The task: Within the entries below, the lines from the one with "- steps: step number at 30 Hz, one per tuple" through the one with "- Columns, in" are to be set down exactly, both ends kept.

Data supplied:

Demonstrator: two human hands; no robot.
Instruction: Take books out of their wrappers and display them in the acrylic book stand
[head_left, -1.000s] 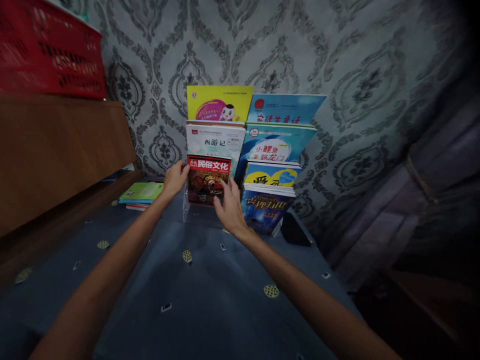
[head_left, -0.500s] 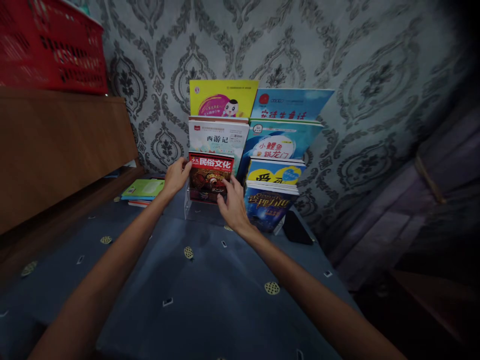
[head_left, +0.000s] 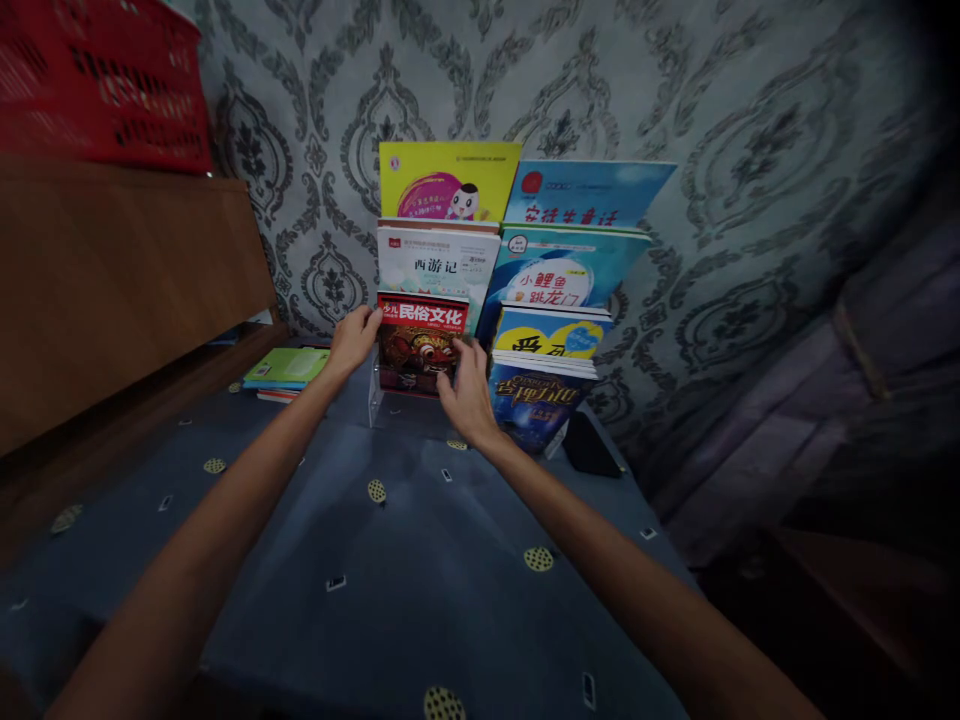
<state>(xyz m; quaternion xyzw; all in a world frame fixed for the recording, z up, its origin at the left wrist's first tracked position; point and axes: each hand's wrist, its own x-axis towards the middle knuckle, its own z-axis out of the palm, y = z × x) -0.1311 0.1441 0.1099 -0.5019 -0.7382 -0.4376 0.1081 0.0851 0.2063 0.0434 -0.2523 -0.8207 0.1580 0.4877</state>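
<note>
A small book [head_left: 420, 345] with a red title band and a mask on its dark cover stands at the front left of a clear stand [head_left: 374, 395]. My left hand [head_left: 354, 342] has its fingers closed at the book's upper left edge. At its right side is my right hand [head_left: 470, 395], thumb and fingers apart, fingertips close to or touching the cover. Behind the small book rise a white book [head_left: 435, 262] and a taller yellow book [head_left: 442, 180]. Blue books [head_left: 592, 190] fill the right column, with a dark blue one [head_left: 536, 405] in front.
A short pile of books with a green one on top [head_left: 289, 366] lies left of the stand. A black flat object [head_left: 592, 447] is at the right. A wooden cabinet [head_left: 127, 290] carrying a red basket [head_left: 105, 85] borders the left; patterned wall behind, dark curtain [head_left: 817, 390] right.
The whole scene sits slightly higher in the view. My right hand has shifted a little rightward toward the small book's right edge. My left hand stays at the left edge.
</note>
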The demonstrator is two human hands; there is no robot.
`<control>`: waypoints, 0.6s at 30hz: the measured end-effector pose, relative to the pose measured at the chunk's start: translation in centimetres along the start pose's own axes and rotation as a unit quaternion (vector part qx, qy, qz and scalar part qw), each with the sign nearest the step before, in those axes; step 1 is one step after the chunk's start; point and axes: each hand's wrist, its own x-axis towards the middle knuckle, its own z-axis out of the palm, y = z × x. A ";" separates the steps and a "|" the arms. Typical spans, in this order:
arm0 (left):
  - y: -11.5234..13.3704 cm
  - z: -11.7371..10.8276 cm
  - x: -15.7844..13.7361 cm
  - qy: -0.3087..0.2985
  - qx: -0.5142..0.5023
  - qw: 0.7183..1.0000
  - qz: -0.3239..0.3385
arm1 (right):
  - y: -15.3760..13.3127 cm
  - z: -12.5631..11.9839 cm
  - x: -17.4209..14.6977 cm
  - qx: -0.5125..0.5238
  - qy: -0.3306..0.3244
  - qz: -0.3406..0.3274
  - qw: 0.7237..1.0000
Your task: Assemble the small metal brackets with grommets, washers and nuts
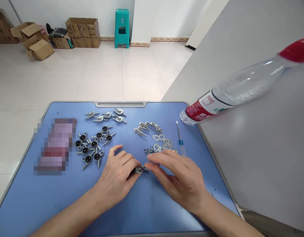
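My left hand (121, 172) is closed around a small metal valve (139, 170), pinched between thumb and fingers over the table's front half. Its index finger sticks out to the upper right. Beside the valve's right end, my right hand (180, 176) has its thumb and index fingertip drawn close together; whatever may be between them is too small to make out. Just beyond the right fingertips lie small screws (149, 151) and flat metal plates (167, 142), partly covered by that hand. Metal levers (143, 126) lie farther back.
Valve bodies with black discs (94, 144) lie left of my hands, with several assembled valves (107, 115) behind them. A blurred purple object (58, 141) lies far left. A screwdriver (180, 141) and large plastic bottle (208, 107) are at right, beside a grey panel (255, 148).
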 end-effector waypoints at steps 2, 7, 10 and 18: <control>0.0 0.0 -0.1 0.001 0.004 1.000 -0.001 | 0.2 -0.1 0.0 0.011 -0.007 -0.022 1.000; 0.0 0.0 -0.1 0.001 0.000 1.000 0.000 | 0.5 -1.1 0.3 0.086 -0.080 0.001 0.993; 0.0 0.0 0.0 -0.001 0.003 1.000 0.000 | 0.3 -1.2 0.3 0.081 -0.064 -0.010 0.995; -0.1 0.1 -0.1 0.000 0.000 1.000 -0.003 | 0.5 -1.1 0.2 0.061 -0.058 -0.019 0.996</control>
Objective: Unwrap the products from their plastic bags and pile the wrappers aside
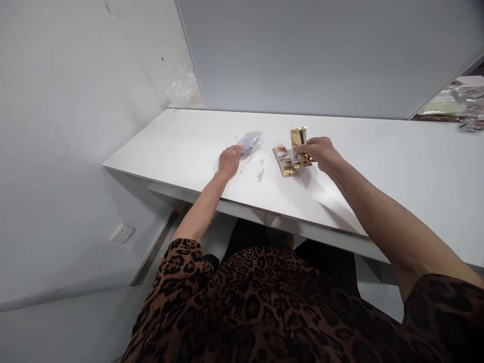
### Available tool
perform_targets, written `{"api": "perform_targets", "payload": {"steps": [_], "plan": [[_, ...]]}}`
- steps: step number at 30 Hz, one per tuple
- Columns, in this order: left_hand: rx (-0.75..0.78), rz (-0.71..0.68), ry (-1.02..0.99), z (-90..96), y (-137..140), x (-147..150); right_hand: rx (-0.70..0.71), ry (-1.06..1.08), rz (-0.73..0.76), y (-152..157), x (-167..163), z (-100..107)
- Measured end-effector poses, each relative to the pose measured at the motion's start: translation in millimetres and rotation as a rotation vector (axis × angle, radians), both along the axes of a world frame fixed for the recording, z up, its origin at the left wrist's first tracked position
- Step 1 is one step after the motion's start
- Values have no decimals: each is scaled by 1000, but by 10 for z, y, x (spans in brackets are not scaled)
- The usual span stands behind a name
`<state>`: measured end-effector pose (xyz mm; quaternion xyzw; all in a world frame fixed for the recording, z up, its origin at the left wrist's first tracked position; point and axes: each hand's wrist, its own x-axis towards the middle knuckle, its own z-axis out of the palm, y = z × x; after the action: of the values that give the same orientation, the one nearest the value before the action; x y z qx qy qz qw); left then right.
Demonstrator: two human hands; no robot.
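My right hand (320,151) pinches a gold foil packet (298,138) by its right side and holds it up over the table. Beneath and just left of it, another gold packet (283,160) with red and white print lies flat. My left hand (230,160) rests on the near-left end of a clear plastic bag (252,141) with something purple inside. Its fingertips are closed on the bag's edge, partly hidden by the back of the hand.
The white table (170,143) runs along a grey panel (302,60). Crumpled clear plastic (184,86) is at the back left corner. More packaged goods (454,101) sit at the far right. Grey marks (260,174) show on the tabletop between my hands.
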<state>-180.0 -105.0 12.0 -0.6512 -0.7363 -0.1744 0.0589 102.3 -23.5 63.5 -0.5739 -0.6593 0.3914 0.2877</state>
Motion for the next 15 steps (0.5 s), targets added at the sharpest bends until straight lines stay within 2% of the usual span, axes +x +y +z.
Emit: {"api": "perform_targets", "payload": {"steps": [3, 7, 9, 12, 15], "plan": [[-7, 21, -7, 10, -7, -2, -36, -172, 79, -166, -187, 13], [13, 2, -41, 12, -12, -13, 79, -504, 182, -364, -424, 8], [25, -3, -56, 15, -13, -17, 89, -536, 229, -429, -444, 34], [15, -1, -63, 24, -17, -16, 123, -528, 212, -475, -278, 99], [9, -7, -62, 33, -24, -15, 272, -583, 140, -463, 75, 124]]}}
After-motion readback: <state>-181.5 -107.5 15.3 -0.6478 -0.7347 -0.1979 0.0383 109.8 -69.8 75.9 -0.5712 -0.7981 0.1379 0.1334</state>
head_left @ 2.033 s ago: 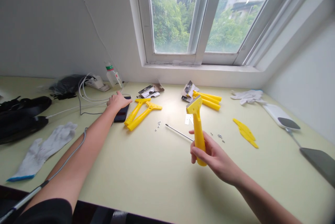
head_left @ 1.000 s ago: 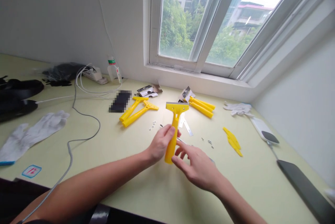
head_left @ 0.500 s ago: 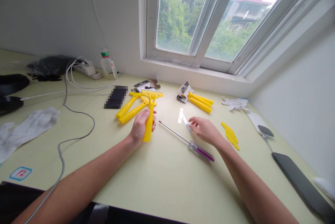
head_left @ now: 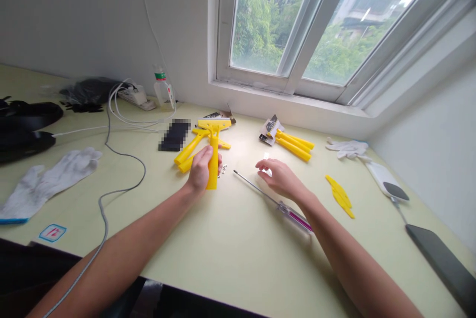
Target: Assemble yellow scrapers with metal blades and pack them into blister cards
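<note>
My left hand [head_left: 200, 168] is wrapped round the handle of a yellow scraper [head_left: 213, 159], held upright with its wide head at the top. Several small metal nuts or screws [head_left: 224, 168] lie on the table just right of that hand. Above the table's middle is my right hand [head_left: 278, 176], fingers curved and apart, with nothing visible in them. It mostly hides the flat metal blades [head_left: 267, 156] behind it. A screwdriver [head_left: 256, 189] with a clear and purple handle lies below the right hand, its handle end partly under the forearm.
More yellow scrapers [head_left: 189, 152] lie behind my left hand. Yellow handles with card packaging [head_left: 295, 145] are at the back. Yellow blade covers [head_left: 340, 196] and a white glove [head_left: 347, 148] lie right. A grey cable [head_left: 106, 209] crosses the left forearm; a bottle [head_left: 163, 92] stands behind.
The view has shifted, so the table items appear further right. My right hand has moved left relative to the blades and screwdriver, covering more of the blades. The left hand still holds the scraper.
</note>
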Available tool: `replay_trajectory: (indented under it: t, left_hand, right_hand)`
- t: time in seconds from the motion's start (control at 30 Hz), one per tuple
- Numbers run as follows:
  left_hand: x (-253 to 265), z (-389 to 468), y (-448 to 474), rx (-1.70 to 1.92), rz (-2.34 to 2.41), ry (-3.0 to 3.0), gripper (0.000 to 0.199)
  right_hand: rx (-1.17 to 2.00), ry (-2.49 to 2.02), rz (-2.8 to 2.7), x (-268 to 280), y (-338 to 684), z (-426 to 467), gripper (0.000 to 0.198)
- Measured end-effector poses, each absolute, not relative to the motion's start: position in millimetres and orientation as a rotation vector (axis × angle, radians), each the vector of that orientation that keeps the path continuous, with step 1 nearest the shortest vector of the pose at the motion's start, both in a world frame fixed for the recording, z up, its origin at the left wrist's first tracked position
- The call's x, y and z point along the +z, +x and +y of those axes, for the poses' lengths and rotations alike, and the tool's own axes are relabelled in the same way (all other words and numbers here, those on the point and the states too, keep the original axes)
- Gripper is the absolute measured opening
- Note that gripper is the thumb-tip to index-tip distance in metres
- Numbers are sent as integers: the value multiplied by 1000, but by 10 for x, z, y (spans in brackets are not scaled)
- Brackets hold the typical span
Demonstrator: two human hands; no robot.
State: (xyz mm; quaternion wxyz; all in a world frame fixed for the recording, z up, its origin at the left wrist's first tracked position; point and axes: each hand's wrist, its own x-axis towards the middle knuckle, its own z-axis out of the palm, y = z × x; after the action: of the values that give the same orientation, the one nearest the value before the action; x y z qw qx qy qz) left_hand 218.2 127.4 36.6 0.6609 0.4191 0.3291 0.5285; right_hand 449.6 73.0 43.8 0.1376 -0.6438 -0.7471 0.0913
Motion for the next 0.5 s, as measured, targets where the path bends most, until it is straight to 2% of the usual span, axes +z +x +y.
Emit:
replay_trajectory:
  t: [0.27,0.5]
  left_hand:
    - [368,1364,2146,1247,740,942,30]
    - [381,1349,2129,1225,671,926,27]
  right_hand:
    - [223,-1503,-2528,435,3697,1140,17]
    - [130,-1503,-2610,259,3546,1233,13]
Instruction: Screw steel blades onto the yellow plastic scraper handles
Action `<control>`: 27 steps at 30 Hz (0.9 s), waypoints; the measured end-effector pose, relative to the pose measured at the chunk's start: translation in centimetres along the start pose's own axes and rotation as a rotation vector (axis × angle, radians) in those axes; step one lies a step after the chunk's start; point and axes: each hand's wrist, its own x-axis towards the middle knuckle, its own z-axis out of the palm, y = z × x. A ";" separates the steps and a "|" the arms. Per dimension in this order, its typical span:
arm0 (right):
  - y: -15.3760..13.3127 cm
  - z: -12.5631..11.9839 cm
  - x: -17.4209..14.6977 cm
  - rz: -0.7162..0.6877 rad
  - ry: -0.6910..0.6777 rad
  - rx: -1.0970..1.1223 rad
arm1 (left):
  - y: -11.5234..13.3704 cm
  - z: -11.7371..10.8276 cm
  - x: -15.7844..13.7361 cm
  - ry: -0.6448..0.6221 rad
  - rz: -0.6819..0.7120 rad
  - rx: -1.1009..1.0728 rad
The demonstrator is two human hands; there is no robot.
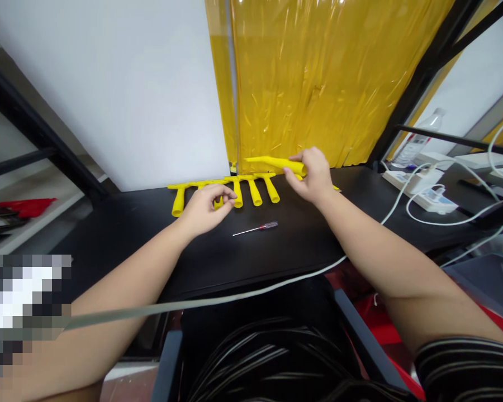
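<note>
My right hand (312, 173) is closed around the wide end of a yellow plastic handle (272, 162), raised above the desk. The handle's thin, tapered end points left. My left hand (207, 207) hovers near a row of similar yellow T-shaped plastic handles, fingers loosely curled and thumb apart, with nothing visible in it. Among the row are a handle at the left end (178, 202) and one at the right (271, 188); their hollow round ends face me. My left hand hides part of the row. A small screwdriver (255, 228) lies in front, its dark grip to the right.
The black desk (218, 265) backs onto a white panel (151, 100) and a yellow plastic curtain (318, 84). At the right are a white power strip (421, 192), loose cables and a clear bottle (419, 139). A pale cable (243, 293) crosses before the desk edge.
</note>
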 end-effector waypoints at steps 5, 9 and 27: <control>-3.5 0.0 -0.1 -0.487 0.062 0.106 | 2.9 1.1 1.4 -0.049 -0.316 -0.726; -6.0 0.8 0.0 -0.653 -0.085 0.196 | 4.9 1.7 2.6 0.010 -0.489 -0.988; -4.8 -2.5 1.5 -0.103 -1.267 0.459 | -1.1 -1.3 1.0 -0.378 -0.279 -0.288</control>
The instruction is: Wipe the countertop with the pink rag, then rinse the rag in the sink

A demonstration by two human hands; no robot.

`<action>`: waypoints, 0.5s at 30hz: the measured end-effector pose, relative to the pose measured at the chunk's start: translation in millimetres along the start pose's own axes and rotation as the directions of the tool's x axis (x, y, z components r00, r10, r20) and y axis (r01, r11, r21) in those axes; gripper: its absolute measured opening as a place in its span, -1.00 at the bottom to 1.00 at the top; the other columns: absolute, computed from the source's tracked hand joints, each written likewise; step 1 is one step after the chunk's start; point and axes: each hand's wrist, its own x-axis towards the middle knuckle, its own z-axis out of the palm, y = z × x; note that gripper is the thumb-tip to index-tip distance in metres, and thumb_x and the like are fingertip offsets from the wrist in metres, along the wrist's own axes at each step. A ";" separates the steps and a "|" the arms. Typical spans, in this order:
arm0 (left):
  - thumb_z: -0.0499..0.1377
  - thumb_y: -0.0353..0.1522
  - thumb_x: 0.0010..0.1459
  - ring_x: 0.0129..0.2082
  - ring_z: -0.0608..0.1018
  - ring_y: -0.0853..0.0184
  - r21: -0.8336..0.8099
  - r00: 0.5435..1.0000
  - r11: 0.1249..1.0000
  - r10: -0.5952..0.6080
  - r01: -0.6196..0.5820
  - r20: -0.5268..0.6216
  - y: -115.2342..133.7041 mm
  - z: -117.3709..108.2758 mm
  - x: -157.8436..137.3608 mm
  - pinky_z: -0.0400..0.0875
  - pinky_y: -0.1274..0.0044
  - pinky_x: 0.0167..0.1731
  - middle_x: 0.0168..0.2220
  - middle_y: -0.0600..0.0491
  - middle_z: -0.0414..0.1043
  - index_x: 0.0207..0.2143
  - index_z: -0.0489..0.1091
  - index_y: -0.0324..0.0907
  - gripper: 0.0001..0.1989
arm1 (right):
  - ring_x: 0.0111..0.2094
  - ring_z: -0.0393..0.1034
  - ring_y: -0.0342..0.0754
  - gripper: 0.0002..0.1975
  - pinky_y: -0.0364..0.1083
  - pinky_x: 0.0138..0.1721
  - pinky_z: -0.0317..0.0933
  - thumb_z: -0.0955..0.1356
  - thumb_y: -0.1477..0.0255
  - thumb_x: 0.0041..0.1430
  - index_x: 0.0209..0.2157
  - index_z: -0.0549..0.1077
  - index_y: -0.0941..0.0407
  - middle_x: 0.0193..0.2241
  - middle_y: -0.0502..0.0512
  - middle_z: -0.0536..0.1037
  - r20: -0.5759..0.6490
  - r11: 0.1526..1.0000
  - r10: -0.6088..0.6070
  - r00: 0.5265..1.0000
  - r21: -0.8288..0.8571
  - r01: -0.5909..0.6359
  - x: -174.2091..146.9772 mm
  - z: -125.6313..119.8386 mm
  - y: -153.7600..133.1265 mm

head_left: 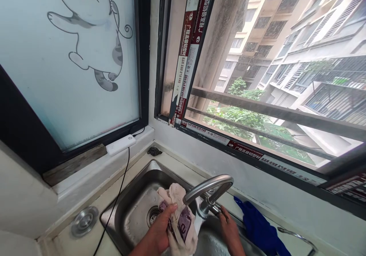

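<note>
Head view: looks down into a steel sink (134,206) below a window, with both hands at the near edge
Cloth: a pale rag with purple print (178,219), bunched up over the sink basin, just under the faucet spout (207,185)
Handling: looks soft, limp and probably wet, so light but floppy; it is best gripped by a gathered fistful, not by a loose corner
Left hand: left hand (160,227) comes up from the near edge, fingers curled and clamped on the rag's upper folds
Right hand: right hand (228,227) reaches to the faucet base, fingertips at the lever (215,209); whether it grips or only touches, I cannot tell
Nearby: a blue cloth (257,225) lies on the counter right of the faucet; a black cable (120,195) runs down from a white box (120,144) on the sill, far left
</note>
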 end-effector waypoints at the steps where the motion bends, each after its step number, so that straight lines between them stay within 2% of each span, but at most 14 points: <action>1: 0.33 -0.31 0.07 -0.38 0.68 0.19 -0.001 1.000 1.000 0.006 -0.006 -0.002 0.1 0.8 -0.6 0.63 0.40 -0.38 -0.31 -0.10 0.63 -0.02 0.43 -0.28 -0.57 | 0.08 0.40 0.32 -0.21 0.19 0.15 0.26 0.14 -0.10 -0.11 -0.05 0.49 0.18 0.01 0.36 0.53 -0.007 1.000 -0.002 1.000 -0.002 0.002 -0.6 -0.5 -0.5; 4: 0.32 -0.32 0.08 -0.35 0.68 0.19 -0.008 1.000 1.000 -0.008 0.008 -0.016 -0.3 2.2 -2.6 0.62 0.42 -0.35 -0.31 -0.13 0.63 -0.09 0.46 -0.31 -0.64 | 0.11 0.36 0.37 -0.16 0.21 0.15 0.26 0.18 -0.17 -0.12 -0.02 0.45 0.19 0.02 0.40 0.51 -0.051 1.000 -0.011 0.999 -0.018 0.010 -7.4 -6.2 -2.7; 7: 0.32 -0.31 0.07 -0.30 0.68 0.18 0.028 1.000 0.999 -0.018 0.019 -0.024 -3.2 -1.1 -2.2 0.61 0.43 -0.31 -0.30 -0.16 0.63 -0.18 0.49 -0.34 -0.70 | 0.19 0.21 0.46 -0.03 0.29 0.23 0.09 0.18 -0.25 -0.08 0.05 0.37 0.29 0.10 0.55 0.40 -0.203 0.993 -0.087 0.975 -0.095 0.069 -27.2 -14.9 -12.5; 9: 0.35 -0.31 0.03 -0.30 0.68 0.16 0.086 0.999 0.996 -0.003 0.006 -0.037 -6.8 -6.1 0.5 0.60 0.41 -0.28 -0.33 -0.16 0.63 -0.22 0.51 -0.34 -0.70 | 0.12 0.27 0.46 -0.04 0.30 0.20 0.11 0.16 -0.28 -0.03 0.03 0.38 0.30 0.01 0.56 0.44 -0.246 0.986 -0.142 0.959 -0.118 0.116 -46.3 -15.7 -29.6; 10: 0.37 -0.31 0.00 -0.30 0.68 0.14 0.119 0.999 0.993 0.022 -0.017 -0.046 -8.9 -9.0 2.3 0.59 0.40 -0.26 -0.35 -0.15 0.63 -0.22 0.51 -0.33 -0.68 | 0.04 0.34 0.41 -0.08 0.27 0.14 0.18 0.17 -0.28 0.00 0.01 0.40 0.27 -0.06 0.49 0.49 -0.194 0.987 -0.151 0.969 -0.089 0.136 -56.0 -13.0 -42.2; 12: 0.41 -0.32 -0.06 -0.30 0.67 0.13 0.189 0.991 0.975 0.125 -0.113 -0.053 -12.5 -14.8 6.1 0.57 0.36 -0.18 -0.36 -0.12 0.63 -0.20 0.52 -0.30 -0.64 | -0.09 0.43 0.27 -0.21 0.16 0.03 0.29 0.18 -0.25 0.08 -0.05 0.43 0.15 -0.15 0.31 0.54 0.032 0.987 -0.155 0.987 0.050 0.153 -71.5 -0.5 -74.3; 14: 0.46 -0.35 -0.12 -0.26 0.66 0.14 0.260 0.967 0.939 0.248 -0.225 -0.057 -13.5 -19.7 8.7 0.53 0.35 -0.09 -0.31 -0.10 0.63 -0.17 0.52 -0.26 -0.59 | -0.12 0.44 0.17 -0.33 0.08 -0.03 0.31 0.15 -0.21 0.16 -0.15 0.45 0.07 -0.18 0.19 0.55 0.265 0.972 -0.195 0.944 0.178 0.151 -78.3 18.9 -110.3; 15: 0.48 -0.38 -0.15 -0.21 0.65 0.14 0.281 0.955 0.923 0.291 -0.264 -0.058 -12.4 -21.9 9.2 0.51 0.35 -0.04 -0.27 -0.08 0.63 -0.17 0.52 -0.24 -0.56 | -0.12 0.43 0.15 -0.36 0.07 -0.03 0.31 0.12 -0.20 0.19 -0.21 0.45 0.06 -0.20 0.17 0.55 0.331 0.966 -0.216 0.918 0.211 0.151 -78.0 29.7 -127.2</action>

Completed task:
- steps: step number at 30 Hz, one per tuple
- Columns, in this order: left_hand: rx (-0.75..0.78), rz (-0.71..0.68), ry (-1.02..0.99), z (-90..96), y (-137..140), x (-147..150); right_hand: rx (-0.70..0.71), ry (-1.06..1.08), rz (-0.73..0.76), y (-152..157), x (-167..163), z (-100..107)

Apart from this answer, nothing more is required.